◆ **Exercise directions**
Look through the listing below and report the lines that have the word "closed" in them.

◆ **Records shown**
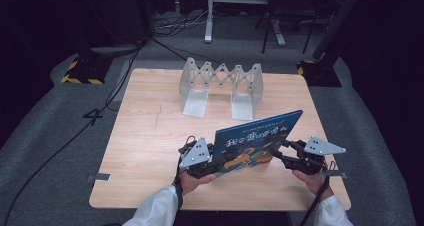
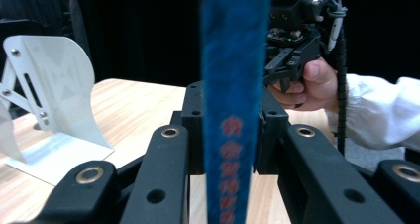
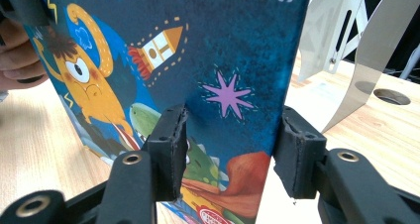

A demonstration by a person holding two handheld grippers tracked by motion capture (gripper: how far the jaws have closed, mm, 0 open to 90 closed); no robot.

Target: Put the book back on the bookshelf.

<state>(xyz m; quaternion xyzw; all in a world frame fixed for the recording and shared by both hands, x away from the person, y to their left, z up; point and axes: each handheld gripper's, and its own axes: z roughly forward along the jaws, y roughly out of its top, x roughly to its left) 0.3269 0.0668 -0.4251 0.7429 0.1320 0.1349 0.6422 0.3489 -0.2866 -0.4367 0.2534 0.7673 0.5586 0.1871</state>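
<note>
Left gripper (image 2: 230, 149) pinches the book (image 1: 257, 141) by its spine; right gripper (image 3: 230, 149) straddles the far edge, jaws apart (not gripping). One-sided hold: book may pivot, drop short of the rack (image 1: 222, 83) ahead.

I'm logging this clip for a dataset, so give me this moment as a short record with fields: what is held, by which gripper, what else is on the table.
held thing: blue picture book, upright on the wooden table
left gripper: jaws either side of the book's spine edge, pressing it
right gripper: book's other edge between the jaws, one pad with a gap beside it
other thing: white expandable book rack at the far side of the table, no books in it
hands: one on each gripper
</note>
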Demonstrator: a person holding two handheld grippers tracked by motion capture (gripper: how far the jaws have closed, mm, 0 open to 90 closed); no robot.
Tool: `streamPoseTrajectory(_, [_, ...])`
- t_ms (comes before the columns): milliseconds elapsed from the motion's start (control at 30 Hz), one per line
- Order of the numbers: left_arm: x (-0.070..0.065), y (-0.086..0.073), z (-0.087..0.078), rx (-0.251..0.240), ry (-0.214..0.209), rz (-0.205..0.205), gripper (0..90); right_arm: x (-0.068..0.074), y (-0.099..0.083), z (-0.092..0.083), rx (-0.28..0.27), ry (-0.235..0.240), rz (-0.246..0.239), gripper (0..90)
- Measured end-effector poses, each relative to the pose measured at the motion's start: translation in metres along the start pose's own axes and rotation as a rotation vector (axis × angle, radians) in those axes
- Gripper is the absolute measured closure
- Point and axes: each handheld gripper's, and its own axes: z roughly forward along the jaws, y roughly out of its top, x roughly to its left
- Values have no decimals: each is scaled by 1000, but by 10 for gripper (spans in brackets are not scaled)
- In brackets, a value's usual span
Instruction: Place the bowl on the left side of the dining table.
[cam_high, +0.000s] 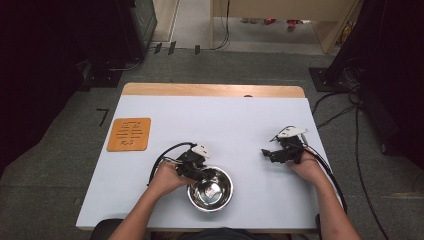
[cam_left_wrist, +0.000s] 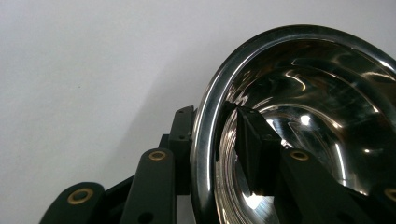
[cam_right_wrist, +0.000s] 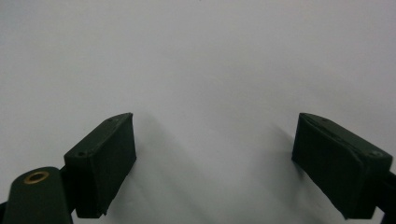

◆ **Answer box**
A demonstration by a person holding two handheld grippers tracked by motion capture (gripper: how far the jaws have closed, mm, 0 open to 90 closed); no robot.
Demonstrator: a person holding two handheld grippers tracked by motion capture (gripper: how far the jaws have closed, mm, 0 open to 90 closed); no robot.

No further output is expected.